## [WHAT THE TASK REQUIRES]
Reproduce the first line of the entries that follow and each later line, word for word, ending with the one containing "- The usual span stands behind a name".

## [WORKING DATA]

........

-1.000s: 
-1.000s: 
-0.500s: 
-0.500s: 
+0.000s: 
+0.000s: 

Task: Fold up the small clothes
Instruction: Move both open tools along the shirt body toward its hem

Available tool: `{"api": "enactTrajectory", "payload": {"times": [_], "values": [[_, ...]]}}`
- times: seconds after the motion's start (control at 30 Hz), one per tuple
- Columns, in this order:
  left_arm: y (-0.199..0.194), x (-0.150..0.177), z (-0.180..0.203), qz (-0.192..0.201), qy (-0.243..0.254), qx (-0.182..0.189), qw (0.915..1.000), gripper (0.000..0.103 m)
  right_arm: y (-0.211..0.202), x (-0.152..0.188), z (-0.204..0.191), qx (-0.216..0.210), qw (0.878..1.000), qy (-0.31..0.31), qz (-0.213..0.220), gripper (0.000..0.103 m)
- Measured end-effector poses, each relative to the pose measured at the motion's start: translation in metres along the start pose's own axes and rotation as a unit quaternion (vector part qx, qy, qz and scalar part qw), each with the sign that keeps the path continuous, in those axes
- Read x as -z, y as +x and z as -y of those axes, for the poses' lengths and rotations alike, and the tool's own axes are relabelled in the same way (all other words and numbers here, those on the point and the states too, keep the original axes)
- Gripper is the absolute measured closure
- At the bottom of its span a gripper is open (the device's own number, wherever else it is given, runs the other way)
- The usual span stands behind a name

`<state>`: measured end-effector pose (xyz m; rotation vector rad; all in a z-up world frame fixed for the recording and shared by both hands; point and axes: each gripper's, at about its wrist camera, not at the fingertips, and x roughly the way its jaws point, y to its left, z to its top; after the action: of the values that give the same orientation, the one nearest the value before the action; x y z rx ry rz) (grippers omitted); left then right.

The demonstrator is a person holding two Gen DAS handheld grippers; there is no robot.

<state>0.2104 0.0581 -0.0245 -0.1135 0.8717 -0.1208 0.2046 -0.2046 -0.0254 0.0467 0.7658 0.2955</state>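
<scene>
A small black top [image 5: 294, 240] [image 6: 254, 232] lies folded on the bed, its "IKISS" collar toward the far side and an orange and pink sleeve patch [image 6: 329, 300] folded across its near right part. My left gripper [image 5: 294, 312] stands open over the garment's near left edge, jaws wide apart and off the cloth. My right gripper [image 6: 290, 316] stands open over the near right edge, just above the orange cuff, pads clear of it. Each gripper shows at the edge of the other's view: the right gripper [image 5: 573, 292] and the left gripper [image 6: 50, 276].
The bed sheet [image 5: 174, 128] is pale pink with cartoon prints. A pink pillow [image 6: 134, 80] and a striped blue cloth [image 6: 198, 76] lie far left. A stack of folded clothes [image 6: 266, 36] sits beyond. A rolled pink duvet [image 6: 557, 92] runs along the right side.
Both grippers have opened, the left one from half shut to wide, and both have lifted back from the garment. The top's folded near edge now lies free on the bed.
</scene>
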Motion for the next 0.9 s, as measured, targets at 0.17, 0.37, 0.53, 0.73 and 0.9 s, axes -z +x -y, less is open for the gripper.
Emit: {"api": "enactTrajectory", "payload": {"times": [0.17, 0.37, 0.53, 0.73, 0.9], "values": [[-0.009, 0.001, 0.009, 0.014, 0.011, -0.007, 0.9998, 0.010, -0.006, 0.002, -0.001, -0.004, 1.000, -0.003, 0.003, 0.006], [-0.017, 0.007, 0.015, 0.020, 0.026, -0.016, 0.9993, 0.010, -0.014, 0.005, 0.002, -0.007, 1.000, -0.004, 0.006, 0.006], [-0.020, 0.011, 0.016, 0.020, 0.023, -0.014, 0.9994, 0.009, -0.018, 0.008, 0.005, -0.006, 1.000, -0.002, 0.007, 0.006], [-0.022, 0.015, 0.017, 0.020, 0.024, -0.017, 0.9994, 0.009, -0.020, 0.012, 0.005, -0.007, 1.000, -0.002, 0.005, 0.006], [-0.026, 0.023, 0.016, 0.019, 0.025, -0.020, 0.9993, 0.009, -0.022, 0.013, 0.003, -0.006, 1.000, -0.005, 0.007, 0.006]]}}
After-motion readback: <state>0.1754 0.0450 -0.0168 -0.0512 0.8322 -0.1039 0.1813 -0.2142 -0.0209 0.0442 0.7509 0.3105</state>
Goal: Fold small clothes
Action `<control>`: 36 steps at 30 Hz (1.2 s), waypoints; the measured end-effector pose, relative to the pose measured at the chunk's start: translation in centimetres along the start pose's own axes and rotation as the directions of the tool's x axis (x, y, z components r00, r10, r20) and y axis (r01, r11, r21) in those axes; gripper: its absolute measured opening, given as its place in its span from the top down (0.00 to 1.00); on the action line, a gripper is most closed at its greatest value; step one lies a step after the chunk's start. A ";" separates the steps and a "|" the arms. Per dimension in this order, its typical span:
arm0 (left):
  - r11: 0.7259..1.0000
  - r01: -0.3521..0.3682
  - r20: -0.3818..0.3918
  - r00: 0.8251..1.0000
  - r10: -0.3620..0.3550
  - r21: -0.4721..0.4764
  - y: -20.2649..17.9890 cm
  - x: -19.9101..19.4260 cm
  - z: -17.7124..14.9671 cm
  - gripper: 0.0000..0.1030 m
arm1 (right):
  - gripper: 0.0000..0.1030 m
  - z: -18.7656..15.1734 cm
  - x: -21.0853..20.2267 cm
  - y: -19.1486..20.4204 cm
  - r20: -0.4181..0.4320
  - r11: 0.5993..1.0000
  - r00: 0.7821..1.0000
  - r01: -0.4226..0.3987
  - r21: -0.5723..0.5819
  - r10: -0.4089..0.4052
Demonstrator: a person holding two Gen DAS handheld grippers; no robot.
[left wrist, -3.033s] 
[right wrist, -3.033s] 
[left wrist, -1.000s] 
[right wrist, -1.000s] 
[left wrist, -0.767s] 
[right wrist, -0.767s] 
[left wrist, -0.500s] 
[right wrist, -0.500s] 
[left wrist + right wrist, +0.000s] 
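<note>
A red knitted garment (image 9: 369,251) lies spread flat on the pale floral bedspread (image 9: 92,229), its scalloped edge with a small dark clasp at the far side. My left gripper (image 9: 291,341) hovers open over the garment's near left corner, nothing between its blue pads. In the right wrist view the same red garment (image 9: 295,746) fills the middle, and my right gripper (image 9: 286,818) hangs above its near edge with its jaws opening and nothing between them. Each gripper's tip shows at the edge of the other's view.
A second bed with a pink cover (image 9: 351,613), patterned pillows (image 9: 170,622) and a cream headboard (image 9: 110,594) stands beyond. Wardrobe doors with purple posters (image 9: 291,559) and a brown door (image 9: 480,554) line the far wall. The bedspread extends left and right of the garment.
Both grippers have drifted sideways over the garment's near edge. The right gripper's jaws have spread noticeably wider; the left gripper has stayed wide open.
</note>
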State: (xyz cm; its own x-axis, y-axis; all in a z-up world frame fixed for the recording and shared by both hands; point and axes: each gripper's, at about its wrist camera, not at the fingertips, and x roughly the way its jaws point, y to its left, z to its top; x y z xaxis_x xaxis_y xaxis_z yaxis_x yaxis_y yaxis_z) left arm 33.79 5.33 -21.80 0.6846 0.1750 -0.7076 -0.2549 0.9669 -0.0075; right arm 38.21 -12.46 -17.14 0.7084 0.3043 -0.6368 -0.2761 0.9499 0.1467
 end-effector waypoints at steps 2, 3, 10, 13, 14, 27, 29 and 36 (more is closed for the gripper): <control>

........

## [RESULT OF THIS TASK]
-1.000s: 
-1.000s: 
-0.500s: 
-0.500s: 
+0.000s: 
+0.000s: 

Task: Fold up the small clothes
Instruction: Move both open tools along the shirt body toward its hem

Available tool: `{"api": "enactTrajectory", "payload": {"times": [_], "values": [[_, ...]]}}`
- times: seconds after the motion's start (control at 30 Hz), one per tuple
- Columns, in this order:
  left_arm: y (-0.199..0.194), x (-0.150..0.177), z (-0.180..0.203), qz (-0.192..0.201), qy (-0.243..0.254), qx (-0.182..0.189), qw (0.915..1.000), gripper (0.000..0.103 m)
  right_arm: y (-0.211..0.202), x (-0.152..0.188), z (-0.204..0.191), qx (-0.216..0.210), qw (0.878..1.000), qy (-0.31..0.31), qz (-0.213..0.220), gripper (0.000..0.103 m)
- Measured end-effector poses, each relative to the pose measured at the motion's start: translation in metres along the start pose's own axes and rotation as a unit quaternion (vector part qx, qy, qz and scalar part qw), each with the sign that keeps the path continuous, in those axes
- Read x as -z, y as +x and z as -y of those axes, for the poses' lengths and rotations alike, and the tool's own axes are relabelled in the same way (all other words and numbers here, those on the point and the states too, keep the original axes)
- Gripper is the absolute measured closure
- At the bottom of its span a gripper is open (the device's own number, wherever else it is given, runs the other way)
- The usual span stands behind a name

Nothing further belongs to this answer.